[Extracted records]
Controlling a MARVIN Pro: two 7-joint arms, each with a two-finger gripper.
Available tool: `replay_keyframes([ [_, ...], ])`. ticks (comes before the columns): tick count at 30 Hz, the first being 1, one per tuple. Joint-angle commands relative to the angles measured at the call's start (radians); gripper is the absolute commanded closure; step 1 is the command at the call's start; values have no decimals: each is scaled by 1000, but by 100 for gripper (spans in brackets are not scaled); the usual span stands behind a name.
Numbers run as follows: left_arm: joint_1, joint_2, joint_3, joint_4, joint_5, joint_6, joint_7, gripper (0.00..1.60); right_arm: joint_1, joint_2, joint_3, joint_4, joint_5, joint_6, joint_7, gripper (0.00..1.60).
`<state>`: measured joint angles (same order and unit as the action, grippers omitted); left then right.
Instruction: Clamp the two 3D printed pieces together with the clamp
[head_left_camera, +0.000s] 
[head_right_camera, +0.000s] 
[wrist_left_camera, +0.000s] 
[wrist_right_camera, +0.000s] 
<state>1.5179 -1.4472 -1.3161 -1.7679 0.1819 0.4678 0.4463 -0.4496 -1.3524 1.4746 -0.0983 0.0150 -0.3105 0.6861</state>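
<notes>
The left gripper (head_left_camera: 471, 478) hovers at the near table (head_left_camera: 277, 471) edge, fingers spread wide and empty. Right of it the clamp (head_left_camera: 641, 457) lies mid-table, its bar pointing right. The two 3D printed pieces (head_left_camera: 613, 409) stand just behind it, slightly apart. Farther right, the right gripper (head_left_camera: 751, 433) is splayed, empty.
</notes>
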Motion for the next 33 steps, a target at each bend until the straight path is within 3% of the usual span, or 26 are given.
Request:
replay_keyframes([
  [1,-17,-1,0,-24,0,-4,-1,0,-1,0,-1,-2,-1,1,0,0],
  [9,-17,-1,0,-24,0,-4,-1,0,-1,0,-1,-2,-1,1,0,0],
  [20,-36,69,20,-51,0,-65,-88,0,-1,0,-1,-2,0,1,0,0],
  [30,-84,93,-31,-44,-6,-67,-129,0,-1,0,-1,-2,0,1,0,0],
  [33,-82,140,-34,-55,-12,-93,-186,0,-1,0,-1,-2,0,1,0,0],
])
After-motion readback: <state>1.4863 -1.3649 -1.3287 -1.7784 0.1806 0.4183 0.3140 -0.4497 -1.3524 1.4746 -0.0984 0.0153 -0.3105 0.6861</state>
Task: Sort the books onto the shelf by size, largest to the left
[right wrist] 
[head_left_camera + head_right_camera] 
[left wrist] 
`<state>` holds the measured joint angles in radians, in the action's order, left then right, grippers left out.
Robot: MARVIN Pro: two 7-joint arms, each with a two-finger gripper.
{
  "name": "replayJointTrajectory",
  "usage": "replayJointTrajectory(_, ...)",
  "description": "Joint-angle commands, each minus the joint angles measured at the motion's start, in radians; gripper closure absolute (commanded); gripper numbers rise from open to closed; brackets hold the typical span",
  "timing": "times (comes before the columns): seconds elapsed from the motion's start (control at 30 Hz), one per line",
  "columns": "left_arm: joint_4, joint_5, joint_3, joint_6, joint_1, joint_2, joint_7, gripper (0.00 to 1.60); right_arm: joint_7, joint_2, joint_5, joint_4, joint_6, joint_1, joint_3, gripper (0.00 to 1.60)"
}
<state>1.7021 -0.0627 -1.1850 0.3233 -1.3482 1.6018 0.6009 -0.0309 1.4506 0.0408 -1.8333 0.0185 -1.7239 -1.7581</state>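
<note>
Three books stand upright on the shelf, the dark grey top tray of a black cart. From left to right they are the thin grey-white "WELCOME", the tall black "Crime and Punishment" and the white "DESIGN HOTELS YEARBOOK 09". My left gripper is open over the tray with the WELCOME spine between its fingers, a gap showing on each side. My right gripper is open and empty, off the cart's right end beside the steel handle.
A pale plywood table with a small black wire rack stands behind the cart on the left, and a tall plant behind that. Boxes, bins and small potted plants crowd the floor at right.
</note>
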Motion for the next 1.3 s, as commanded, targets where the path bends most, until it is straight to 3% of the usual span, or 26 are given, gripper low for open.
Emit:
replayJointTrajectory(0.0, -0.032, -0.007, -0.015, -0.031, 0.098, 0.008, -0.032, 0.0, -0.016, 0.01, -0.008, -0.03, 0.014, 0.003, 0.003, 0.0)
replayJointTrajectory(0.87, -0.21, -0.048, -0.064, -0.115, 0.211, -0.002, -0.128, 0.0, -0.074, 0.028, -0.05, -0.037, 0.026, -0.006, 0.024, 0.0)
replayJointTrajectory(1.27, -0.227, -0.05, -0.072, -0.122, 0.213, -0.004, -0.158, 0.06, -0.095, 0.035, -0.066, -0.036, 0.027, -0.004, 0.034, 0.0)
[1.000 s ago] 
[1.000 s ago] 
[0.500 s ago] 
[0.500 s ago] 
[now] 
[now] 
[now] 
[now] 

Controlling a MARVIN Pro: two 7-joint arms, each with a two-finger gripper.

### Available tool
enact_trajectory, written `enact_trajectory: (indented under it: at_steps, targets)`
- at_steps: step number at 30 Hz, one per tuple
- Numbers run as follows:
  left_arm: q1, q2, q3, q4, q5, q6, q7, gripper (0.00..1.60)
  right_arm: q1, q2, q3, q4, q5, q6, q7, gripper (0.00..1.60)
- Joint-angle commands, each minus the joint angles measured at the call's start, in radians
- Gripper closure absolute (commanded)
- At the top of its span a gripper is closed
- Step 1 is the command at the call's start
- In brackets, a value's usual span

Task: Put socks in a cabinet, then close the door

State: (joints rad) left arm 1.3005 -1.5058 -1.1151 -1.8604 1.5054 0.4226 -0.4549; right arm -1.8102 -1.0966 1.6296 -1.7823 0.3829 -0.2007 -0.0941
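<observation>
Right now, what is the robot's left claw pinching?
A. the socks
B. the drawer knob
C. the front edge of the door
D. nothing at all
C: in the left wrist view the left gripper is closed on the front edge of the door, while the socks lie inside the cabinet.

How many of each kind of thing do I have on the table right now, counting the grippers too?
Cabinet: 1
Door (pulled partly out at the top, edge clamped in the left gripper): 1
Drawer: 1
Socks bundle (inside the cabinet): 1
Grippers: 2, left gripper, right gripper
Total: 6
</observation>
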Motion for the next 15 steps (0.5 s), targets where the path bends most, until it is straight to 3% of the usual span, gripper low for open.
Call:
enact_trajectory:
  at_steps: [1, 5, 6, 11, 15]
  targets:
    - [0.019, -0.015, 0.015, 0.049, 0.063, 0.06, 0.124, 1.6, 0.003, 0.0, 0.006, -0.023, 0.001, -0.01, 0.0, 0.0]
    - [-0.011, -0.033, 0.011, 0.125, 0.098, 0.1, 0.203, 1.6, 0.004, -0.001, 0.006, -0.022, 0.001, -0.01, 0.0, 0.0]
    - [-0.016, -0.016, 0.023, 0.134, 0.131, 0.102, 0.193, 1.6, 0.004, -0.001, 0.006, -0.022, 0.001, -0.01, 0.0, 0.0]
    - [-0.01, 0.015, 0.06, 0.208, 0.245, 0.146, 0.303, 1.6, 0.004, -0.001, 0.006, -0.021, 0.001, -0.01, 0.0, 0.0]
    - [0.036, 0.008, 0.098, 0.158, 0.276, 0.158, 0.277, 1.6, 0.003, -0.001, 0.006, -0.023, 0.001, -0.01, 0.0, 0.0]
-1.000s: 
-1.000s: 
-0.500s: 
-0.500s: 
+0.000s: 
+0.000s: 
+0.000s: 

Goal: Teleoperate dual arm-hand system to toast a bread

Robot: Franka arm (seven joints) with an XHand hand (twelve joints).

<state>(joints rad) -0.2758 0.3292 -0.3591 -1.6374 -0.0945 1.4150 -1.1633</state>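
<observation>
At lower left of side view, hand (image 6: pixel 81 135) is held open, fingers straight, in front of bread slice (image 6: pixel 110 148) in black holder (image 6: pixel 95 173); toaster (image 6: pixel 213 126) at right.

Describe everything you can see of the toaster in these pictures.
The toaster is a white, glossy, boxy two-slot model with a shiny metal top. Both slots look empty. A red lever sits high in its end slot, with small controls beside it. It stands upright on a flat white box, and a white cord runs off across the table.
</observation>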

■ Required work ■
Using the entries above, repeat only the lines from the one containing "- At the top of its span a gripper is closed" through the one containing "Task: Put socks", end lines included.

■ Task result ■
- At the top of its span a gripper is closed
- Step 1 is the command at the call's start
- In brackets, a value's usual span

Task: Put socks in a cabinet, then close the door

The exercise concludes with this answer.